Resiliparse Beam Transforms

Resiliparse offers a variety of PTransform utility classes for processing web archive data with Apache Beam. The transform library provides input formats for processing WARC files, bulk-indexing data to Elasticsearch, as well as a few convenience transforms that work around shortcomings in certain Beam runners.

Installing Resiliparse Beam Transforms

The Resiliparse Beam transforms come bundled with Resiliparse by default, but in order to install the required dependencies (apache_beam, boto3, etc.), you need to install Resiliparse with the beam extra (or alternatively: all):

pip install 'resiliparse[beam]'

Reading WARC Files

Reading WARC files in Apache Beam is made easy with ReadWarcs and ReadAllWarcs, which accept either a file glob or a PCollection of file metadata objects:

import apache_beam as beam
from resiliparse.beam.fileio import MatchFiles
from resiliparse.beam.warcio import ReadWarcs, ReadAllWarcs

# Count WARC records from local file system
with beam.Pipeline() as pipeline:
    record_count = (pipeline
        | ReadWarcs('/path/to/warcs/*.warc.gz')
        | beam.combiners.Count.Globally())

# Count WARC records from S3 storage (requires a proper S3 client config)
with beam.Pipeline() as pipeline:
    record_count = (pipeline
        | ReadWarcs('s3://mybucket/warcs/*.warc.gz')
        | beam.combiners.Count.Globally())

# Count WARC records from pre-matched file names
with beam.Pipeline() as pipeline:
    record_count = (pipeline
        | MatchFiles('/path/to/warc/*.warc.gz')
        | ReadAllWarcs()
        | beam.combiners.Count.Globally())
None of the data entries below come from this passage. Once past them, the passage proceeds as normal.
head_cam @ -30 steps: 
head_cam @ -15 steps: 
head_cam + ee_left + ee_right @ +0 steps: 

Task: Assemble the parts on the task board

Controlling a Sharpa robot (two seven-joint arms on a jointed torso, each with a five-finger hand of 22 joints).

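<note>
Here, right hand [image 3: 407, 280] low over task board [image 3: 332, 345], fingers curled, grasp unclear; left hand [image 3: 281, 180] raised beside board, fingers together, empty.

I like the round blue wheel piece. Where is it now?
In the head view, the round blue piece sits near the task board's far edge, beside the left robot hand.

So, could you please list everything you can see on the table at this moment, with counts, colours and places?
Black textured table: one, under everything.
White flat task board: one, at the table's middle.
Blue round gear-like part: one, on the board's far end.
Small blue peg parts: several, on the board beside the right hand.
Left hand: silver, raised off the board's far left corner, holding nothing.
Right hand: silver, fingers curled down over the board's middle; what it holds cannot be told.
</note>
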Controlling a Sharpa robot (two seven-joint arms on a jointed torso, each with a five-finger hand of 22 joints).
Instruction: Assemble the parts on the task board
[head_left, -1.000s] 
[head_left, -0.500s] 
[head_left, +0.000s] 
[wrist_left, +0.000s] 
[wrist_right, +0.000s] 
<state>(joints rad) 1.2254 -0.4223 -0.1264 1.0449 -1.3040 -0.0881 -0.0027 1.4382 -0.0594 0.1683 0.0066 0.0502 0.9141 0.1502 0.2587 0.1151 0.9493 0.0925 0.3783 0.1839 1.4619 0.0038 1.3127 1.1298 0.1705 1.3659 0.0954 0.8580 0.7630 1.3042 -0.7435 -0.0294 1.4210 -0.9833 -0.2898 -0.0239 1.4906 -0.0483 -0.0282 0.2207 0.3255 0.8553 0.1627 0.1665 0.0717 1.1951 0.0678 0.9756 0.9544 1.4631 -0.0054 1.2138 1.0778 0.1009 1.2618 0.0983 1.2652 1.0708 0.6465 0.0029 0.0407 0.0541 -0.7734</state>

The WARC files are read with FastWARC. If you want to customise the WARC iterator, you can pass an additional dict of parameters to warc_args, which will be used for instantiating the ArchiveIterator.

Note

resiliparse.beam.fileio.MatchFiles is a replacement for Beam’s own MatchFiles that forces a fusion break by adding a Reshuffle transform. This is meant primarily for fixing a major shortcoming of the FlinkRunner, which does not support distributing splits on its own at the moment. If you don’t need (or don’t want) to reshuffle the matched file names (e.g., because you use the DataflowRunner), either set the shuffle parameter to False or use the original Beam implementation.

Reading Text Files

For reading text files line by line, Resiliparse offers ReadFromText and ReadAllFromText. The two transform behave similar to Beam’s own implementations apache_beam.io.textio.ReadFromText and apache_beam.io.textio.ReadAllFromText, but enforce fusion breaks for ensuring that splittable text files are processed in parallel (similar to what MatchFiles does). If a text file is uncompressed, it will be split into chunks of up to desired_split_size bytes. The splits are reshuffled and then processes in parallel. This is to avoid input bottlenecks on Beam runners that do not (yet) support runner-initiated splits, such as the FlinkRunner.

import apache_beam as beam
from resiliparse.beam.fileio import MatchFiles
from resiliparse.beam.textio import ReadFromText, ReadAllFromText

# Count lines from text files
with beam.Pipeline() as pipeline:
    line_count = (pipeline
        | ReadFromText(
            '/path/to/text/files/*.txt',
             shuffle_splits=True  # shuffle textfile splits (if splittable)
             shuffle_names=True   # shuffle matched filenames (use if you have lots of files)
             desired_split_size=64*1024*1024  # desired split size in bytes (default: 64 MB)
             min_split_size=1024*1024         # minimum split size in bytes (default: 1 MB)
          )
        | beam.combiners.Count.Globally())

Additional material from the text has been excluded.